So far as I can tell, Manchester City Council has been very resistant to acknowledging this truth, relying on The Lowry to magically provide some kind of dance infrastructure in the city - sorry, the adjacent city.

Dance Manchester lost its funding and passed its mantle on to the city's only dance company of anything resembling national significance, Company Chameleon, which is no solution, maybe actually a bad solution.

Salford University offers dance training programmes but MMU have not only closed their Crewe campus but closed the dance training they provided there. They are building a new theatre in the heart of the city to replace the Capitol but dance will not have a home there. A robust dance culture works better with a community of dance, performance and movement students of all ages from GCE to postgraduate.

The Dancehouse is a dancehouse in name only, home to a mediocre dance school providing dance training for whatever the opposite of the cream of dance students is, and bolstering the dance ranks of regional musical theatre touring and cruise ships entertainment.

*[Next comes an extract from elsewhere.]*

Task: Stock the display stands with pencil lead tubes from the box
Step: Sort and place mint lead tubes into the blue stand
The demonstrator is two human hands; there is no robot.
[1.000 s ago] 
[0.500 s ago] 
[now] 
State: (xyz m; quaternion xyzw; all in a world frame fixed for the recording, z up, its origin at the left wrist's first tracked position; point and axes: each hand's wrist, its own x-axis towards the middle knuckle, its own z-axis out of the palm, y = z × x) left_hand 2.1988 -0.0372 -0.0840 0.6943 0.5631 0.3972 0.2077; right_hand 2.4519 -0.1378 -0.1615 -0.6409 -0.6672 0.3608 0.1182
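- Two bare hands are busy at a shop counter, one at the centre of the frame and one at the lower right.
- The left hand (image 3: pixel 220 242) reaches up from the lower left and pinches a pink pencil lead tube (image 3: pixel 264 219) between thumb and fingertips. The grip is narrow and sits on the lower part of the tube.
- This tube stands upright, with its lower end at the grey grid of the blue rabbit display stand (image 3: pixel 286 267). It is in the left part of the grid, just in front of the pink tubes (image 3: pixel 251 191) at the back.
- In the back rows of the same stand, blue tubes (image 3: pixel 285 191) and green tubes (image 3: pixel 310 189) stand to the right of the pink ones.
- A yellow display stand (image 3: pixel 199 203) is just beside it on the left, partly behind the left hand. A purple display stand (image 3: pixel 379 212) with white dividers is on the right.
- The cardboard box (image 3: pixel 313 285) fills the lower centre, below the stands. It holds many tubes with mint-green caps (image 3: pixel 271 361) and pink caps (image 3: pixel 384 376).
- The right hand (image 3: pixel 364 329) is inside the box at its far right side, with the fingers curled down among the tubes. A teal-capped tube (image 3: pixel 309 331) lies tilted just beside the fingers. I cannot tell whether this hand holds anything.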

In the past ten years I have seen Manchester's once reasonably well-established but weirdly invisible and isolationist dance ecology become even more invisible or increasingly work away from the city. The face that CONTACT's closure has seen TURN - which was the annual opportunity to see what on earth these people you mostly never see at any other time - are doing and working on disappear for two years. The attempt to build and encourage dance in Manchester - Manchester Dance Consortium - starved in face of lack of oxygen or enthusiasm from more than a literal handful of individuals.

Greenroom closed due to funding cuts; despite best efforts audiences seem unwilling or incapable of travelling to Z-Arts or other 'out-of-town'; venues; Waterside , Sale programmes dance but doesn't attract big audiences in  my experience, not helped by the occasionally poor quality of their programming; CONTACT left dance high and dry with its potentially risky capital infrastructure plan that has closed it for two years; HOME has largely failed as a self-programming theatre thus far -symptomatic of something of a crisis in creative, less-commercial theatre nationally - and has never supported dance as it promised to; commercial pressures and some incomprehensible programming - not to mention terrifyingly conservative audiences - have knocked much of the dance puff out of The Lowry's sails.

I believe the picture is national to an extent, and I do believe that dance is in some serious trouble caused by a complex matrix of funding cuts, community engagement that only is of interest to the participants; educational strangulation and a failure to feed or stimulate a dance audience at a national level. Dance on TV only translates to support for ballroom styles, cabaret fluff and flashily empty street dance. And people are more interested in dancing in the aisles than watching dancing on the stage.

The only bright spots are (in Manchester) the Factory - if MIF and the artistic and programming team that will run it continue to support dance - and the considerable talent and innovation in this country that continues to thrive in the face of all the forces that suck the life out of dance infrastructure - and the impact of Brexit on this is still hard to fully assess. Brexit could seriously compromise the internationalism and international creative collaboration that makes dance so richly and culturally vibrant.

So, what is the answer? And what are the questions?

'Dance is not a museum': how ballet is reimagining problematic classics [The Guardian]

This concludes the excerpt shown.